Behind the Economics of Oil

Press/Media: Press / Media


A summary of the economics of the oil sector as at early 2013

Period1 Apr 2013

Media contributions


Media contributions

  • TitleBehind the Economics of Oil
    Degree of recognitionNational
    Media name/outletResourceStocks Magazine - Aspermont
    Media typePrint
    Duration/Length/Size2 pages
    DescriptionOil is among the most intriguing of commodities to study from a mineral economics perspective. Why? Not least of course because of oil’s principal enabling role in literally fuelling global economic growth. However it is not simply the links to macroeconomic activity levels that make oil so interesting – it is also the intricacies of oil demand and the particular geography and market structure of oil supply.

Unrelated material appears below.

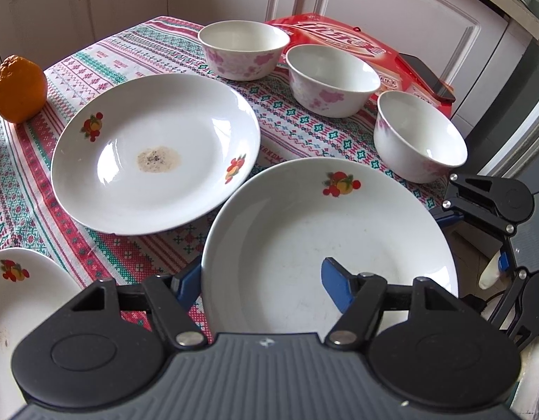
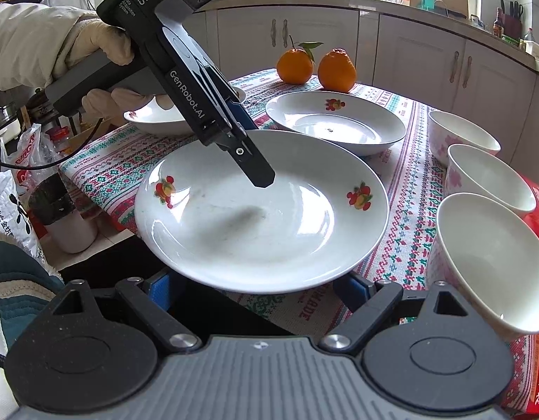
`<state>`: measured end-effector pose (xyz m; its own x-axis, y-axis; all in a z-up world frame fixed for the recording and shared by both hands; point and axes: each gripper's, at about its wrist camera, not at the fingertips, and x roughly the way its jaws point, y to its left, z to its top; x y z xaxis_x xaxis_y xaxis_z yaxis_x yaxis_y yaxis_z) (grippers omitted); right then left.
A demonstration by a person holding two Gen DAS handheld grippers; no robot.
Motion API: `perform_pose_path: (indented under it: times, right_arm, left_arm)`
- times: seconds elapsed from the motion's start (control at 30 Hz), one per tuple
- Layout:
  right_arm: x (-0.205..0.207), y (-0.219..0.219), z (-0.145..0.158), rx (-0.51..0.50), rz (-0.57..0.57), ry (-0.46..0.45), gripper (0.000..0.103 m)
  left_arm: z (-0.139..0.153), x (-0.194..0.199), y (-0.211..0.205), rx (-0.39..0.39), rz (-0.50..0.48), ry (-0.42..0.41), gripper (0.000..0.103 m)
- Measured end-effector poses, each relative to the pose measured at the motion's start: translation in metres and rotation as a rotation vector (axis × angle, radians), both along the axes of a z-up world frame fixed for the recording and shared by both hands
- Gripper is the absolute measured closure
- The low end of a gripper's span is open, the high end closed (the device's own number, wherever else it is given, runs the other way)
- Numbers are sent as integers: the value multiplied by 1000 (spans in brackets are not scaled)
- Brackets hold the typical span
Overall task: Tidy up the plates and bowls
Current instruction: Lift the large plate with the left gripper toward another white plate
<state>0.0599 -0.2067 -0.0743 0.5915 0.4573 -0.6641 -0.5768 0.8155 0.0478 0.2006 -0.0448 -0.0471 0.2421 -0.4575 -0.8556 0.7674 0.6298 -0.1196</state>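
Surface (image 2: 406, 189): covered by a cloth with red and green cross-stitch pattern. Lying on it: two oranges (image 2: 316, 64) at the far end; a deep white plate with a stain (image 1: 155, 154) at centre; another fruit-motif plate (image 1: 14, 301) at the near left edge; three white bowls with pink flowers (image 1: 332, 78) in a row; a red box (image 1: 343, 40) under the cloth's far corner, bearing a dark phone (image 1: 428, 77).

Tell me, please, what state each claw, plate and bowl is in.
Left claw: open, straddling near plate's rim.
Right claw: open, empty.
Near plate: upright, unstacked.
Far plate: stained at centre.
Far bowl: upright, empty.
Middle bowl: upright, empty.
Near bowl: upright, empty.
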Motion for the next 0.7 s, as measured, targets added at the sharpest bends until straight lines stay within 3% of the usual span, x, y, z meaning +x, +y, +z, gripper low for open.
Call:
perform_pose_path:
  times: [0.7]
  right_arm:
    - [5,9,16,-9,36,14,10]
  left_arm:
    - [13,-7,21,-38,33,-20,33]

    On the demand side, oil competes with other energy sources in power provision – principally coal, gas and uranium – but increasingly at the margin with renewable energy technologies too.

    A new example of this competition, and in part collaboration, between oil and renewable energy in the resources sector is the coming provision of hybrid solar power to remote, off-grid, mine sites. Such mine sites in remote locations which currently rely upon diesel oil to be trucked to site for power provision. Those mines that will adopt the new solar-diesel hybrid technology lie in the sunnier climates of the world, notably remote mines across Australia, South America and Africa. Mine managers at this mines can look forward to replacing a fraction of their diesel burn with solar energy each year (presently around 10-15% of the power draw) –provided firstly of course that they install the necessary solar panels – and secondly that the sun still shines! For many this will mean replacing diesel power at say 30 cents per kilowatt hour with a solar hybrid power contribution at around 20 cents per kilowatt hour, saving typical mines of the order of a million dollars a year at currently prevailing prices – and in the process locking in extra stability in power price at least for the solar component.

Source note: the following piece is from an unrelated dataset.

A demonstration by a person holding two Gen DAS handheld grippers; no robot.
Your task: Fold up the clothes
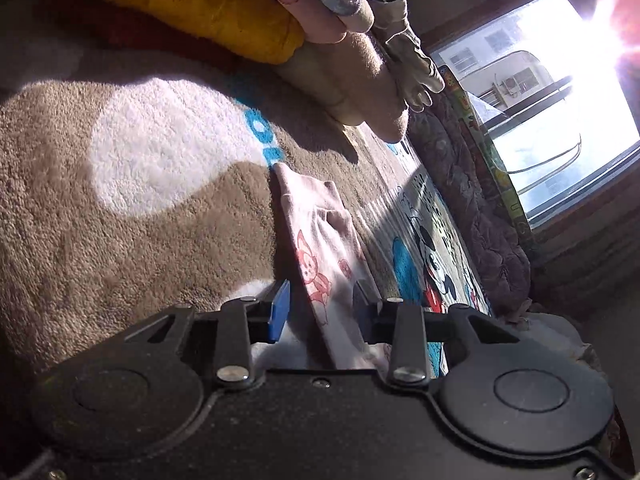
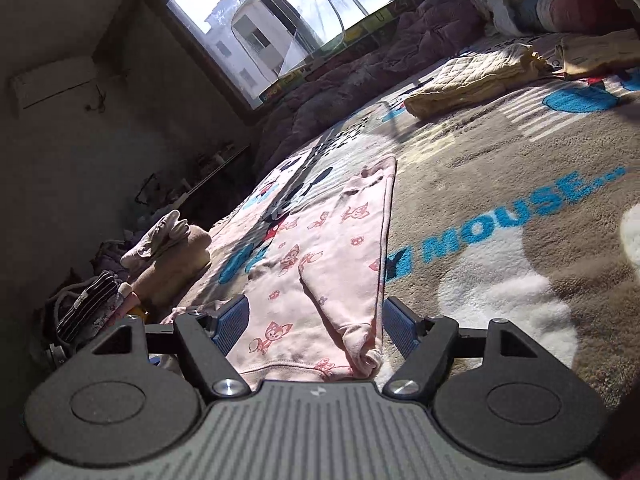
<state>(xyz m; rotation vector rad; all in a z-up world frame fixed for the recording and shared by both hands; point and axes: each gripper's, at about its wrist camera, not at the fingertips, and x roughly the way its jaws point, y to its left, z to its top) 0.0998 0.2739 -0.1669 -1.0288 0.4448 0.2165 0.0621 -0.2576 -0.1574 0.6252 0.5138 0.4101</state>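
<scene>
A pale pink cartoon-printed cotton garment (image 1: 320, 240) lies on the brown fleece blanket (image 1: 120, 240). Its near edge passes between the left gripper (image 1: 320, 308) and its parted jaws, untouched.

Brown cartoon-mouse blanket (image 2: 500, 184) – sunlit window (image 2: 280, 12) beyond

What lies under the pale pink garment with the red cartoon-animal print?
The pale pink garment lies flat on a brown fleece blanket with blue lettering and cartoon mice. The blanket's print beneath the garment is covered.
</scene>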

    Expect oil demand to come under similar demand-side substitution pressure more broadly in its uses if one or more of the following occur: increased oil price, increased short-term volatility in oil prices, greater focus on greenhouse emissions accounting and on-going technology developments in alternative fuels – such as lower net solar power costs in the above remote mines power example.

    On the supply-side, the existence of the OPEC countries in issuing annual supply quotas is a theme of the oil market that is studied extensively by economists. OPEC has assisted in making the supply side of oil a profitable place for producers over the decades. Careful attention is always paid to the guidance of Saudi Arabia on what it considers to be the ‘right’ oil price at a particular time – with current guidance at around the US$100 per barrel mark.

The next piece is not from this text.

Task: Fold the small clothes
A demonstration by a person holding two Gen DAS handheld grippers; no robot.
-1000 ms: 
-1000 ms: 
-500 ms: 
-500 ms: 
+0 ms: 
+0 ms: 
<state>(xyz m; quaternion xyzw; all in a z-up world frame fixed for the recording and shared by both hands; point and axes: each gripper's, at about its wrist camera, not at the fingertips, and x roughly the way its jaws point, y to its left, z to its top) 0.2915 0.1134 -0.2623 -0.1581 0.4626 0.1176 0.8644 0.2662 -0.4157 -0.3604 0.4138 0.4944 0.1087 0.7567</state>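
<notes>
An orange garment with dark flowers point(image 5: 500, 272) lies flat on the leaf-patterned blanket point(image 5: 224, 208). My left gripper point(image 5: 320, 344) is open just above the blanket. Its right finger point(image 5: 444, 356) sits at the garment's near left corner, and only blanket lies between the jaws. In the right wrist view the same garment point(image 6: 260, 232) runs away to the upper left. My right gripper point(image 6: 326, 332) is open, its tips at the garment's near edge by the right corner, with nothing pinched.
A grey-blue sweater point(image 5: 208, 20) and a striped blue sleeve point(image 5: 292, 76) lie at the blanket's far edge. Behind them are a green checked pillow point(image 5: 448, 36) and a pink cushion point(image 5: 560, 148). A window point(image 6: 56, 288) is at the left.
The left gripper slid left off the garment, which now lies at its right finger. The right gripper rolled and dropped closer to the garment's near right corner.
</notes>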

    Similarly, the governments of leading OECD countries have suggested that supply from strategic reserves will also be used to maintain stable pricing around that broad benchmark level should prices escalate.

    Now to the factors driving oil prices in 2013. The United States is lifting its supply – at a time when the OECD countries are still struggling to regain economic traction.

    Demand-side drivers therefore reflect the developing world, notably China’s economic growth, over and above the dampened demand from the OECD countries. So oil joins the ever-growing list of commodities where China holds the key to higher prices.

    The downside to prices appears covered by the development of more marginal fields, with development and operating costs there requiring a floor oil price of around US$85 per barrel. The increased oil output from outside OPEC is taking the tightness out of the market – but spare capacity within OPEC still sits dangerously close to the 2 per cent mark at which minor disruptions to supply could result in spiralling prices. The recent terrorist attack on a gas facility in Algeria highlights the continuing exposure of oil prices to geo-political risks in North Africa and the Middle-East in particular. Production facilities themselves need not be the focus of disruption, the November 2012 skirmishes between Israel and the Gaza Strip for example, lifted crude oil prices by several dollars at the time, even though no physical oil supplies were under threat.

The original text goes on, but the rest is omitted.